- AVAILABLE DATA -

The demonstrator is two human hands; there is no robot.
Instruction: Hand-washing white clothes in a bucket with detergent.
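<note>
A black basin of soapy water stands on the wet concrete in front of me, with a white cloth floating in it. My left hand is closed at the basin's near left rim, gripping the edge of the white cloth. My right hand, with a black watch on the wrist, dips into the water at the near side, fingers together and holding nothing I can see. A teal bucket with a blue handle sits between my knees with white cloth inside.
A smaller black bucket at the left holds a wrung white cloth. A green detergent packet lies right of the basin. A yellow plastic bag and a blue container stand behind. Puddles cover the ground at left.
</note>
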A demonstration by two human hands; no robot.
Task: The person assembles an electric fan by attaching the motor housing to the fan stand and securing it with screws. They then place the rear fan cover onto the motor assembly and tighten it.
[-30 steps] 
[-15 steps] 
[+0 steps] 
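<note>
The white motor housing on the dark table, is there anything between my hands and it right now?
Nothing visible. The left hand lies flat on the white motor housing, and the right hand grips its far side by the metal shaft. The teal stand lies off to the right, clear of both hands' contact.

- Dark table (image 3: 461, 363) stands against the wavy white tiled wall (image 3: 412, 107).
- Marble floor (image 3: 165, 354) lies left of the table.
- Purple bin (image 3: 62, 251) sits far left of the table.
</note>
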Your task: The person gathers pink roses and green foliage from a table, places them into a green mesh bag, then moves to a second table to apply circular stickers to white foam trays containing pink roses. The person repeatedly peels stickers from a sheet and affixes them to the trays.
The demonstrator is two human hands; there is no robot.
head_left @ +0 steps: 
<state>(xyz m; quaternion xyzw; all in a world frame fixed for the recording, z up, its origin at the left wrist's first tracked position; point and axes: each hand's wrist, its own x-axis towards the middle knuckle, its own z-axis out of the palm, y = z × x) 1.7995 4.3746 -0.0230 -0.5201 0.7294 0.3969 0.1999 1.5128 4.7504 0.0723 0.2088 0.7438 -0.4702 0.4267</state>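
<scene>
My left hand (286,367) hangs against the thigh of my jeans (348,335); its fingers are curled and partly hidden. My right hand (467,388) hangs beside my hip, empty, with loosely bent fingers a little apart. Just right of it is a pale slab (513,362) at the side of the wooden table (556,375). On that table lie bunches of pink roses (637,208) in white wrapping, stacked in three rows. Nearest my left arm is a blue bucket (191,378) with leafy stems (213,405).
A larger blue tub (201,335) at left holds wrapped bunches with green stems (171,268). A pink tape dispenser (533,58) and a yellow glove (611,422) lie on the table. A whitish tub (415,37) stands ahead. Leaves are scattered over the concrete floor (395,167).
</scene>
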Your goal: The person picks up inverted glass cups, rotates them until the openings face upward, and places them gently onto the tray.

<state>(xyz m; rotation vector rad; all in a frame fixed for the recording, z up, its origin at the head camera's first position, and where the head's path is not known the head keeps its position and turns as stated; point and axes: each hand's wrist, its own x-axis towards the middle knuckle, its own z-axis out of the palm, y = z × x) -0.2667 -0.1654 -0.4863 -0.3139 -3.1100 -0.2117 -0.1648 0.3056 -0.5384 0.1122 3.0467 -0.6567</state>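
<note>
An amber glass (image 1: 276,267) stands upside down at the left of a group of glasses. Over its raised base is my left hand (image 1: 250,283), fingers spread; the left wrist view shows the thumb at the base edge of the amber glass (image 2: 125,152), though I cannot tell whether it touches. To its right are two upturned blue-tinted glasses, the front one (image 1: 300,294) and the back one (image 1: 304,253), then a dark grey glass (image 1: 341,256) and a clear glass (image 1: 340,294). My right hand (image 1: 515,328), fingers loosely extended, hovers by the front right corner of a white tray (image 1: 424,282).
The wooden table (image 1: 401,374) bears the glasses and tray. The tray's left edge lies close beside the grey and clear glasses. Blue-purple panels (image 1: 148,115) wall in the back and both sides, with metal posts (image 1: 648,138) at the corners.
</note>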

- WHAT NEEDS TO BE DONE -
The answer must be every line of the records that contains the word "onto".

- PROBLEM SOLUTION -
Task: The person assembles an electric fan by attaching the motor housing to the fan stand and securing it with screws. They then place the rear fan cover onto the motor assembly and tighten it.
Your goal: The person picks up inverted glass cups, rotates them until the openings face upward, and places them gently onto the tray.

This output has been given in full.